There are a few solutions which I use with MS SQL 2005.

One of them is ROW_NUMBER(). But, personally, I don't like ROW_NUMBER() because it doesn't work for big results (DB which I work on is really big -- over 1TB data running thousands of queries in second -- you know -- big social networking site).

Here are my favourite solution.

I will use kind of pseudo code of T-SQL.

Let's find 2nd page of users sorted by forename, surname, where each page has 10 records.

@page = 2 -- input parameter
@size = 10 -- can be optional input parameter

if @page < 1 then begin
    @page = 1 -- check page number
end
@start = (@page-1) * @size + 1 -- @page starts at record no @start

-- find the beginning of page @page
SELECT TOP (@start)
    @forename = forename,
    @surname = surname
    @id = id
FROM
    users
ORDER BY
    forename,
    surname,
    id -- to keep correct order in case of have two John Smith.

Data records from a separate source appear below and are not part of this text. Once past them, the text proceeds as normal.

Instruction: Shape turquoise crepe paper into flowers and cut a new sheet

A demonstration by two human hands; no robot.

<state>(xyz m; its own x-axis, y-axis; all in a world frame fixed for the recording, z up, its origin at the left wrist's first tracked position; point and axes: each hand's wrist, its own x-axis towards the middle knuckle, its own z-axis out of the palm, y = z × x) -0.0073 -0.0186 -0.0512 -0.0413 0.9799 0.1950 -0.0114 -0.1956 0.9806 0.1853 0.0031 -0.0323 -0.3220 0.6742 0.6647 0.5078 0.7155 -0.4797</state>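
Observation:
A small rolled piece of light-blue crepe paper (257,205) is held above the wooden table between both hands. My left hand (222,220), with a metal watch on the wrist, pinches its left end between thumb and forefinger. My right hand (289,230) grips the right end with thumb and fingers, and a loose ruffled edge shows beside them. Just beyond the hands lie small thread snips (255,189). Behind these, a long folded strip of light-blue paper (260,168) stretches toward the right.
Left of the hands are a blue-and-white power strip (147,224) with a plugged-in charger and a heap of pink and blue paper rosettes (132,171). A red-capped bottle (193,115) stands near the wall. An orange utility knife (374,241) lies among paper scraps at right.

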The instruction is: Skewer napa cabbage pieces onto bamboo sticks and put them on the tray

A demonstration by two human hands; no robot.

-- select @size records starting from @start
SELECT TOP (@size)
    id,
    forename,
    surname
FROM
    users
WHERE
    (forename = @forename and surname = @surname and id >= @id) -- the same name and surname, but bigger id
    OR (forename = @forename and surname > @surname) -- the same name, but bigger surname, id doesn't matter
    OR (forename > @forename) -- bigger forename, the rest doesn't matter
ORDER BY
    forename,
    surname,
    id
Grzegorz Gierlik
  • 11,112
  • 4
  • 47
  • 55
0

There is a discussion about this Here

The technique gets page number 100,000 from a 150,000 line database in 78ms

Using optimizer knowledge and SET ROWCOUNT, the first EmployeeID in the page that is requested is stored in a local variable for a starting point. Next, SET ROWCOUNT to the maximum number of records that is requested in @maximumRows. This allows paging the result set in a much more efficient manner. Using this method also takes advantage of pre-existing indexes on the table as it goes directly to the base table and not to a locally created table.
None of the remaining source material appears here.